Dangerous selfish genes: new study

Research published by the Stowers Institute for Medical Research includes important insights into how a dangerous selfish gene works and survives.

According to the authors of the work, research on selfish genes could one day be used to fight diseases, especially those that can be transmitted between insects, animals and humans.

These genes are described by researchers as “parasitic”.

Selfish gene elements are sequences of nucleotides, which are part of the building blocks of deoxyribonucleic acid (DNA) or ribonucleic acid (RNA) that replicate in the genome.

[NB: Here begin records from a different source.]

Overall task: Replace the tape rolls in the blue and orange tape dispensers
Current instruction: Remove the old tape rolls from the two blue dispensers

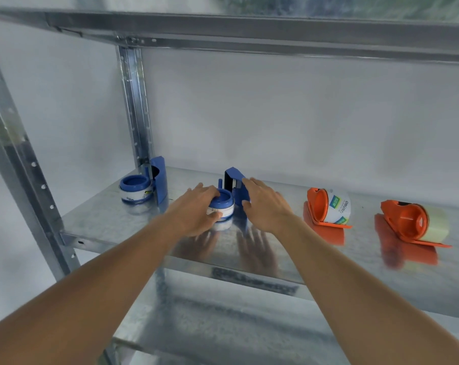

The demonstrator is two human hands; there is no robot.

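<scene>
Two blue tape dispensers stand on a metal shelf (117, 227). My left hand (196, 206) wraps around the roll and hub (224, 204) of the middle blue dispenser. My right hand (265, 206) rests on that dispenser's upright blue blade guard (237, 181), fingers spread over it. A second blue dispenser (144, 187) with a labelled roll stands at the left. To the right lie two orange dispensers: one (326, 208) carries a white printed roll, the far one (413, 223) a pale clear roll.
The shelf's upright posts (135, 106) rise at the left and a metal beam (249, 30) runs overhead. A lower shelf (223, 325) lies beneath. A plain white wall stands behind the shelf.
</scene>
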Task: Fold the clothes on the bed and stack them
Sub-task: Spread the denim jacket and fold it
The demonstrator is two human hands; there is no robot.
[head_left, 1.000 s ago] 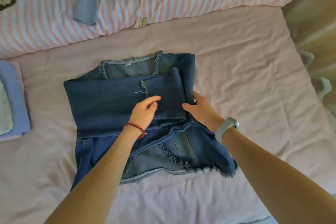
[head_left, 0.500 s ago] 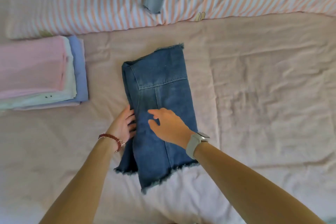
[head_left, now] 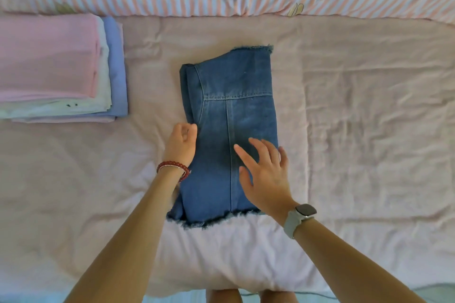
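Folded denim piece point(head_left: 231, 135) lies mid-bed point(head_left: 357, 130), right of the folded stack point(head_left: 59, 69). Left hand point(head_left: 181, 144) at denim's left edge, fingers curled on the fabric edge. Right hand point(head_left: 267, 174) over the denim, fingers spread, holding nothing.

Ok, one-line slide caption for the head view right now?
Left hand and right hand on folded denim garment, pastel stack waiting alongside.

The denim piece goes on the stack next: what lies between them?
Only bare pink sheet separates the denim piece from the stack, head view.
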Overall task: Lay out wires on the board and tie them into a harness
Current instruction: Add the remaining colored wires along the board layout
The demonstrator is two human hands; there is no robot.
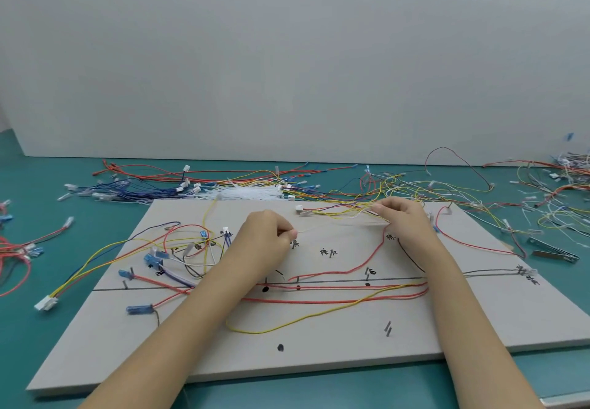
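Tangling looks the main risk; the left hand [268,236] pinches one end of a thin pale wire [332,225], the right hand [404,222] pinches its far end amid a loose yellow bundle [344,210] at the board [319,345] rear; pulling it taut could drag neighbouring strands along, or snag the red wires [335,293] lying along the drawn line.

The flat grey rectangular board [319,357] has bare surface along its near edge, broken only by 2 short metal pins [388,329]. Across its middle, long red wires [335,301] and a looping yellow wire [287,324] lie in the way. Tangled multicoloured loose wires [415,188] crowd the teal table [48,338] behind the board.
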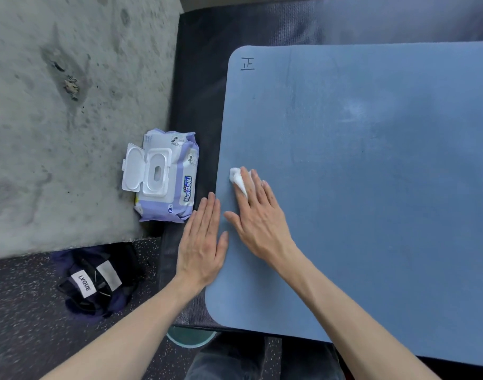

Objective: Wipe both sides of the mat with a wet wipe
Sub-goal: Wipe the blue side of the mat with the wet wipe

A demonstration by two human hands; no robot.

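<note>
A large blue mat [371, 174] with rounded corners lies flat on a dark surface, with a black handwritten mark near its far left corner. My right hand [258, 215] lies flat on the mat near its left edge, fingers straight, pressing a crumpled white wet wipe [238, 178] under the fingertips. My left hand [203, 242] rests flat with straight fingers on the mat's left edge, partly over the dark surface beside it.
An open pack of wet wipes [165, 176], lid flipped back, lies left of the mat at the edge of a grey concrete slab [70, 105]. A dark bag [97, 283] with white labels sits on the speckled floor below. The dark surface [202, 78] borders the mat.
</note>
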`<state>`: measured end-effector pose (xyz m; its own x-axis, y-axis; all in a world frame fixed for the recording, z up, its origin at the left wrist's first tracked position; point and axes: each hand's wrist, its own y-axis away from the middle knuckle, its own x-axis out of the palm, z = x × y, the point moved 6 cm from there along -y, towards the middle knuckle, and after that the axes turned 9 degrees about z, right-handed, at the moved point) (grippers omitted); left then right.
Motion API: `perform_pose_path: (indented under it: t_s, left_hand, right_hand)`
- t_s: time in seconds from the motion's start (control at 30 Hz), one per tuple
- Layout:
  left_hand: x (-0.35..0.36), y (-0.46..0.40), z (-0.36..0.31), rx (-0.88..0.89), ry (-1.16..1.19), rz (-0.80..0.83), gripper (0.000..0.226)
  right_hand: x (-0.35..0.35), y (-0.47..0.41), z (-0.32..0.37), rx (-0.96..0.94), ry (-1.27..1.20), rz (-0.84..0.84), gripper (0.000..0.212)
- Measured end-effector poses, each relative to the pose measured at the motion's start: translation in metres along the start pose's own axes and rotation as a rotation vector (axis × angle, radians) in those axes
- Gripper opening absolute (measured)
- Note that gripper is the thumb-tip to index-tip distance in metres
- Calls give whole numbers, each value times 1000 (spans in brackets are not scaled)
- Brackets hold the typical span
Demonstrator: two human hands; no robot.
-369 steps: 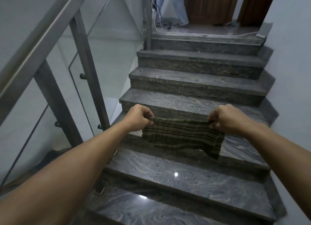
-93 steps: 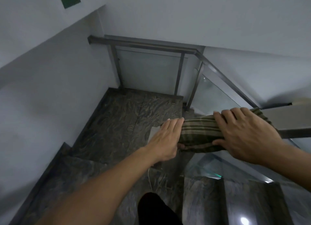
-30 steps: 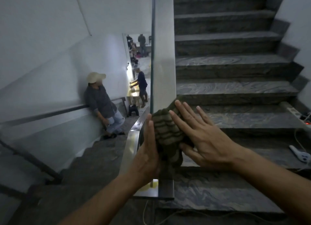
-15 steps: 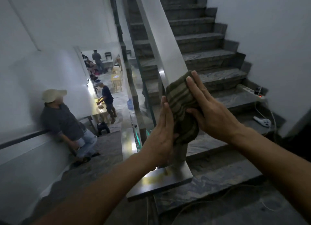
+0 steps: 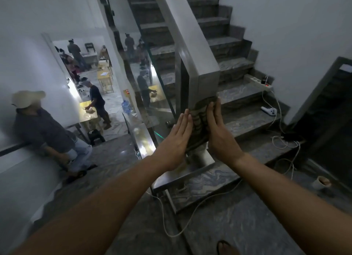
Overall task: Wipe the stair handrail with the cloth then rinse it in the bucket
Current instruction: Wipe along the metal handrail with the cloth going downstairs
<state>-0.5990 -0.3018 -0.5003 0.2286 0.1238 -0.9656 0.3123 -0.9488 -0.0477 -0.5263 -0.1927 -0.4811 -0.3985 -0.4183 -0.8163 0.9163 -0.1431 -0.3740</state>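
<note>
A dark green striped cloth (image 5: 199,125) is wrapped around the vertical steel end post (image 5: 204,85) of the stair handrail (image 5: 182,31), which slopes up and away along the stairs. My left hand (image 5: 175,140) presses flat on the cloth's left side with fingers straight. On the cloth's right side lies my right hand (image 5: 221,134), also flat, so the cloth is squeezed between both palms around the post. No bucket is in view.
Stone stairs (image 5: 234,64) rise ahead beside a glass panel (image 5: 152,73). White cables (image 5: 282,140) and a power strip (image 5: 259,82) lie on the lower steps. A cup (image 5: 322,182) stands on the floor at right. A person in a cap (image 5: 43,129) leans on the left wall.
Both hands and the cloth have slid down from the handrail's sloped end onto the vertical post. The view has swung so the landing floor at right shows.
</note>
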Motion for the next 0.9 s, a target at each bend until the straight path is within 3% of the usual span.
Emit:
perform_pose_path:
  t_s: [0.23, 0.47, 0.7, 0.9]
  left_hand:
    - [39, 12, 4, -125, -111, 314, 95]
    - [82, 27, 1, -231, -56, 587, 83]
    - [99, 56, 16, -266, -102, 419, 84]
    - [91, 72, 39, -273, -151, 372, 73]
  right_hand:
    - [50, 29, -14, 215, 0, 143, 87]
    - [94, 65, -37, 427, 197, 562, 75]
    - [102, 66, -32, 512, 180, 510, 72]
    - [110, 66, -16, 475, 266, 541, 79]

Although tiny, these genomes are capable of killing an organism, the researchers say.

POISONS AND ANTIDOTES

The study published last week builds on previous research on a driver gene found in yeast, a sort of selfish gene that can replicate at higher rates than most other genes, but provides no benefit to the organism.

Called “wtf4”, this gene is capable of producing a toxic protein that can destroy all offspring.

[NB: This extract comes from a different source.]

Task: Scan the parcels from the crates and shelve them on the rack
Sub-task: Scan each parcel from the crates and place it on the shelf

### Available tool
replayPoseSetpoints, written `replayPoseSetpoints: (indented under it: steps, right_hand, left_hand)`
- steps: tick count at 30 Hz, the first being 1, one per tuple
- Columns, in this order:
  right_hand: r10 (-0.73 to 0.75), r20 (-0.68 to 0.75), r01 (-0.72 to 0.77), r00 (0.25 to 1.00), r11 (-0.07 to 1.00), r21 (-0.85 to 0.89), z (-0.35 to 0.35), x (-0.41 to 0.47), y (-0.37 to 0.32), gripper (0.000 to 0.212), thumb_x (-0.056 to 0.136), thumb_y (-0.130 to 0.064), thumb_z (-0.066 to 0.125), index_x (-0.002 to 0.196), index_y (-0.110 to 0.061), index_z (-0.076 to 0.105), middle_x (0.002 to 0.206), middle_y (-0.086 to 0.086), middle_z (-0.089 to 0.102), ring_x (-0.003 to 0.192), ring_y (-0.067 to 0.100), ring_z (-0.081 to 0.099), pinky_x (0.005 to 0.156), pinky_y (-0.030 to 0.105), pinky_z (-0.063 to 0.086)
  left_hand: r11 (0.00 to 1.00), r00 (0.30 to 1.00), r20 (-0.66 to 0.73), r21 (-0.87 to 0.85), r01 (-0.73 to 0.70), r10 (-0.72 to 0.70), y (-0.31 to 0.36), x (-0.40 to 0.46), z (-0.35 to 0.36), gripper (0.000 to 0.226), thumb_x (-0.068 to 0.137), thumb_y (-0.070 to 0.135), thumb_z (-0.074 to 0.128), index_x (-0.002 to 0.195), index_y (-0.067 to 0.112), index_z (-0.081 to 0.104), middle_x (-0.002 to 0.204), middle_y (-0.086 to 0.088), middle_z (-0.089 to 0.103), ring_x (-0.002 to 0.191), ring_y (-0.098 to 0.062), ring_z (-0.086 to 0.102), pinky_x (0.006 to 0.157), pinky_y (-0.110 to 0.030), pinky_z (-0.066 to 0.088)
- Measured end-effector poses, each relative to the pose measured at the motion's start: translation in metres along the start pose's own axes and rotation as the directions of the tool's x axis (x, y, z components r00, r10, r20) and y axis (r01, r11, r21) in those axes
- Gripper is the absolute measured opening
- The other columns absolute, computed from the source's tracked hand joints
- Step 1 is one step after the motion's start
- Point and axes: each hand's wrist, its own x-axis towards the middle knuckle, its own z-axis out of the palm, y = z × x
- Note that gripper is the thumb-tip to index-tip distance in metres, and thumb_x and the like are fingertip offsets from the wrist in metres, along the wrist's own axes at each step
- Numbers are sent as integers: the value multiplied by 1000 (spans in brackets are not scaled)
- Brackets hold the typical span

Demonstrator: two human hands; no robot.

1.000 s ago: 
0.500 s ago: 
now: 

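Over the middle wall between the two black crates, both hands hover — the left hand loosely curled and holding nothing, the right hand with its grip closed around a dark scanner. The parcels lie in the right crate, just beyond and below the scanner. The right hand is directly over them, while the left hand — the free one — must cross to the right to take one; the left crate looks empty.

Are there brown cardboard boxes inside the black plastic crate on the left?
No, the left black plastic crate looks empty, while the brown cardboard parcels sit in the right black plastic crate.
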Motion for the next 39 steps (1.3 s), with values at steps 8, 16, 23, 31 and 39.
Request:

For a given parent’s cellular chromosome pair, “drive” is only achieved when wtf4 is only on one chromosome.

As a result, there is only rescue of offspring that inherit the “drive” allele. its allele is one of two or more versions of the DNA sequence at a given genomic location, through the administration of a dose of a similar protein that actually neutralizes the poison, called an ‘antidote’.

In simpler terms, these genes are capable of poisoning the surrounding offspring in such a way that only those who are similar can survive.

NEW DISCOVERIES

This new study, published in PLoS Genetics, discovered how the same selfish gene uses this poison-antidote strategy to facilitate its own function, as well as its long-term evolution.

What the US-based researchers found is that differences in the timing of the generation of venom and antidote proteins, and their unique distribution patterns in spore development are integral to the drive process.

The study involved yeast, not humans or animals, but these spores are reproductive cells that would be the equivalent of an egg or sperm.

The researchers developed a model to further examine how the poison works to kill the spore, and their results showed that toxic proteins clump together, potentially disrupting the proper folding of other proteins essential to cell function.

Notably, since the wtf4 gene carries both the position and the antidote, the antidote is so similar in shape that it clusters with the poison.

The antidote, however, has an extra part that the researchers reported, which appears to isolate the poison-antidote clusters by directing them to the vacuole, the cell’s trash equivalent.

Researchers looked at the beginning of the spore formation process to find out how selfish genes act during the reproductive process and found that the toxic protein was present in all developing spores, as well as the sac around them, where it was only visible at low concentration.

As development progressed, the antidote was enhanced in spores that had inherited wtf4 from the parent yeast cell.

Through this examination, the researchers discovered that spores that inherited the driver gene created more antidote proteins inside the spore to counter the poison, thereby ensuring their survival.

HOW THE RESEARCH CAN BE USED

This deeper understanding of this poison-antidote strategy is important for scientists studying similar fields, such as those designing synthetic drive systems for pathogenic pest control, such as ways to eradicate harmful pests. .

Better knowledge of these dynamics could lead to an end to pest populations that harm crops, or even humans, in the case of vector-borne diseases, which are diseases caused by viruses, bacteria or parasites transmitted to humans by animals or insects. .

“It’s quite dangerous for a genome to encode a protein that has the ability to kill the organism,” Stowers associate researcher SaraH Zanders, Ph.D., said in the study’s press release. “However, understanding the biology of these selfish elements could help us build synthetic engines to alter natural populations.”

Another example, from former predoctoral researcher Nicole Nuckolls, involved a specific pest.

“If we could manipulate these DNA parasites to express them in mosquitoes and cause them to kill, that could be a way to control pest species,” Nuckolls said.